Retype all the data word for word.

_ _ _ _

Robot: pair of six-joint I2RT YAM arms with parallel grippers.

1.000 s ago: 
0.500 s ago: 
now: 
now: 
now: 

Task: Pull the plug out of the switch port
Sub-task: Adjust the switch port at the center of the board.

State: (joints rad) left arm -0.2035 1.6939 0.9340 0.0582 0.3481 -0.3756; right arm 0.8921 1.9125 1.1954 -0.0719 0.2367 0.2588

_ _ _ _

● Problem solution
Robot: pair of six-joint I2RT YAM arms with parallel grippers.

1.000 s ago: 
0.500 s ago: 
now: 
now: 
now: 

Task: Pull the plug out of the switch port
Sub-task: Adjust the switch port at the center of the board.

State: (joints rad) left arm -0.2035 1.6939 0.9340 0.0582 0.3481 -0.3756; right arm 0.8921 1.9125 1.1954 -0.0719 0.2367 0.2588

There's nothing left to add to the answer.